Monte Carlo standardless approach for laser induced breakdown spectroscopy based on massive parallel graphic processing unit computing

The improved Monte-Carlo (MC) method for standard-less analysis in laser induced breakdown spectroscopy (LIBS) is presented. Concentrations in MC LIBS are found by fitting model-generated synthetic spectra to experimental spectra. The current version of MC LIBS is based on the graphic processing unit (GPU) computation and reduces the analysis time down to several seconds per spectrum/sample.

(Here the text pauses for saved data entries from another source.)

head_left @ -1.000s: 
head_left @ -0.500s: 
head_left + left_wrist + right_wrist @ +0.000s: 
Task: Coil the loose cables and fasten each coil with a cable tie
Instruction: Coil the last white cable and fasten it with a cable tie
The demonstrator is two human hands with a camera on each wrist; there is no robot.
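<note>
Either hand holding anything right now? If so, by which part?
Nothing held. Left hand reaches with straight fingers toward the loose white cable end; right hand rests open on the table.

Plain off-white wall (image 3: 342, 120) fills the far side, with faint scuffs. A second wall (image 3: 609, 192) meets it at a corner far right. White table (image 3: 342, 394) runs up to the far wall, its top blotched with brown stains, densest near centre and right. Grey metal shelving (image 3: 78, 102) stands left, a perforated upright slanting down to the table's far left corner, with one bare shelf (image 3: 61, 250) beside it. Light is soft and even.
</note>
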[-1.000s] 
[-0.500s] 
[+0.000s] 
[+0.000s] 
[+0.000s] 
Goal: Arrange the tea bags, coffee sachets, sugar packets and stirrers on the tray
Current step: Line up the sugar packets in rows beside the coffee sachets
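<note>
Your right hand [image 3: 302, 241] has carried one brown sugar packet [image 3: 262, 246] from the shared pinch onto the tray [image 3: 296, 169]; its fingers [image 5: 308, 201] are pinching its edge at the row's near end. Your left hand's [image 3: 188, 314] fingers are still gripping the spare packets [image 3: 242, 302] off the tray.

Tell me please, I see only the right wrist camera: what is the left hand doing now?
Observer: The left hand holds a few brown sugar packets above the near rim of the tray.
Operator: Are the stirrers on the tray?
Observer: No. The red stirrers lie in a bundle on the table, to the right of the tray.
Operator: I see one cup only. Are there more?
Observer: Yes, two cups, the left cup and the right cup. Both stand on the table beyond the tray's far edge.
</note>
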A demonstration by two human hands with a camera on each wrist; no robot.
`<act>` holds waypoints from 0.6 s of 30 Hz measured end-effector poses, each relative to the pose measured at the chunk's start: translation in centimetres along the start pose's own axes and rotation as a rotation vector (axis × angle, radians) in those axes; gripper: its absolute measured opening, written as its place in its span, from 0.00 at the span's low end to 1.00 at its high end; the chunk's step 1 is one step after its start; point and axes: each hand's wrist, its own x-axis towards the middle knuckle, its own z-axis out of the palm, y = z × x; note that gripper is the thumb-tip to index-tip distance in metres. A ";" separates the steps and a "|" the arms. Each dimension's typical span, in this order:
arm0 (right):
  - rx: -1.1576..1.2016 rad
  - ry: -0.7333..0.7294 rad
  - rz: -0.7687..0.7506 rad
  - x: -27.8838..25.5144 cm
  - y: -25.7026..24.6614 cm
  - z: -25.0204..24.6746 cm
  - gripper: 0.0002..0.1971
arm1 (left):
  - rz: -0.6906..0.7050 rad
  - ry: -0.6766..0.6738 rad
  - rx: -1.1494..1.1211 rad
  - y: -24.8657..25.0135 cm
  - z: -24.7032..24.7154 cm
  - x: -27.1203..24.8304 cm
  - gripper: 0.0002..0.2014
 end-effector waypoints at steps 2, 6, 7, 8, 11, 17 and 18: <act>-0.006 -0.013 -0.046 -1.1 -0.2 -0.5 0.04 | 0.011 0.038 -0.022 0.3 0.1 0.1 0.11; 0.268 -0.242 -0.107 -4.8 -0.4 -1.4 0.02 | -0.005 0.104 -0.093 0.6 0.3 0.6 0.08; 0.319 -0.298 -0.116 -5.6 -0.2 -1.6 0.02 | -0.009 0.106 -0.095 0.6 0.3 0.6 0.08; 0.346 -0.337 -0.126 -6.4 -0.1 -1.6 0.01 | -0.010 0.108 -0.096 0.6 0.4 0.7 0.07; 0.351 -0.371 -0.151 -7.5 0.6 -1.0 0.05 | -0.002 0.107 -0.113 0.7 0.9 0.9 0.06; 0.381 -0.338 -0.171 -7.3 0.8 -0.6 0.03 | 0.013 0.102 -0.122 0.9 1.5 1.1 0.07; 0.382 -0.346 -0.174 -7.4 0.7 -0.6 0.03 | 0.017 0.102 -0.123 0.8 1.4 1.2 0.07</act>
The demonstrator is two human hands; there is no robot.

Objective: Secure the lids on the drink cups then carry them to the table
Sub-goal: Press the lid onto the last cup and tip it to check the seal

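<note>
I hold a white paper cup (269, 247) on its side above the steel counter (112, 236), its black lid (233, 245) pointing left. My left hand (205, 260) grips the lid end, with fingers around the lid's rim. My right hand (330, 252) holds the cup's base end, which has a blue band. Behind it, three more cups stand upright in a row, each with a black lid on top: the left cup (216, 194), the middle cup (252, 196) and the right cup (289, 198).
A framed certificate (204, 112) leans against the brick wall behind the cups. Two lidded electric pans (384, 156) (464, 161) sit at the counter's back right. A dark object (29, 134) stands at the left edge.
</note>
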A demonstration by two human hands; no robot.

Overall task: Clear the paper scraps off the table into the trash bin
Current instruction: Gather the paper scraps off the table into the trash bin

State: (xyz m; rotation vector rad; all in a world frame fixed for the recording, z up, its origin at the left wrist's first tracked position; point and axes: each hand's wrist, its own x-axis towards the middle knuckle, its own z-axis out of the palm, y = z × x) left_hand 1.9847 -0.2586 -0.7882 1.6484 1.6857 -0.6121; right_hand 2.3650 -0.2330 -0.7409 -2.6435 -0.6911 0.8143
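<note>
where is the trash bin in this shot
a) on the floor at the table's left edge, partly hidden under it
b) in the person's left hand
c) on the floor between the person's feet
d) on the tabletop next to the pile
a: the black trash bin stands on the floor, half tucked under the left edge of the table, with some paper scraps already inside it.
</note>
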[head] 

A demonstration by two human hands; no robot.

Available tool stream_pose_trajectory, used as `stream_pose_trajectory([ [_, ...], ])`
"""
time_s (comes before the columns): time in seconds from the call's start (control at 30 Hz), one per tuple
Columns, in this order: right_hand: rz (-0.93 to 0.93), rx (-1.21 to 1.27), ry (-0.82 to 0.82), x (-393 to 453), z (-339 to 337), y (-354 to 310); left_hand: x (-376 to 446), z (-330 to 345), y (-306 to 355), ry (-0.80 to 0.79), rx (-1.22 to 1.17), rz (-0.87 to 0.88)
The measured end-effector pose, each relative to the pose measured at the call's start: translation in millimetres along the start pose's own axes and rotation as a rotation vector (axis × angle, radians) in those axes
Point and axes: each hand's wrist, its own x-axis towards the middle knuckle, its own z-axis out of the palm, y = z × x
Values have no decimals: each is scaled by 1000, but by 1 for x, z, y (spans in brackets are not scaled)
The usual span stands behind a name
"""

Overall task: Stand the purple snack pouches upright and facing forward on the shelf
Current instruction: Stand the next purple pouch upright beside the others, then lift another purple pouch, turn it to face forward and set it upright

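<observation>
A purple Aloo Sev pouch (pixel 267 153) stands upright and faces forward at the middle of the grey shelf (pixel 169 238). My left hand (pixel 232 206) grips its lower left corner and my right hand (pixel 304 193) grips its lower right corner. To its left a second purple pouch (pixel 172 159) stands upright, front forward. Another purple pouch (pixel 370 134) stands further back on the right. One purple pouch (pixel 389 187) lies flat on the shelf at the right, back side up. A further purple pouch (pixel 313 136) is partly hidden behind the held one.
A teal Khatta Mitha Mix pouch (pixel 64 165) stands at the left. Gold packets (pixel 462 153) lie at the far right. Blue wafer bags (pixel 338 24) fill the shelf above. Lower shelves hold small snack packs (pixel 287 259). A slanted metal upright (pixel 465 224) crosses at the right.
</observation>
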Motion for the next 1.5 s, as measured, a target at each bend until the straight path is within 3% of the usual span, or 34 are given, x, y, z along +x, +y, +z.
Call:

The previous version of MC LIBS which was based on the central processing unit (CPU) computation requested unacceptably long analysis times of 10's minutes per spectrum/sample. The reduction of the computational time is achieved through the massively parallel computing on the GPU which embeds thousands of co-processors. It is shown that the number of iterations on the GPU exceeds that on the CPU by a factor > 1000 for the 5-dimentional parameter space and yet requires > 10-fold shorter computational time. The improved GPU-MC LIBS outperforms the CPU-MS LIBS in terms of accuracy, precision, and analysis time. The performance is tested on LIBS-spectra obtained from pelletized powders of metal oxides consisting of CaO, Fe2O3, MgO, and TiO2 that simulated by-products of steel industry, steel slags. It is demonstrated that GPU-based MC LIBS is capable of rapid multi-element analysis with relative error between 1 and 10's percent that is sufficient for industrial applications (e.g. steel slag analysis). The results of the improved GPU-based MC LIBS are positively compared to that of the CPU-based MC LIBS as well as to the results of the standard calibration-free (CF) LIBS based on the Boltzmann plot method.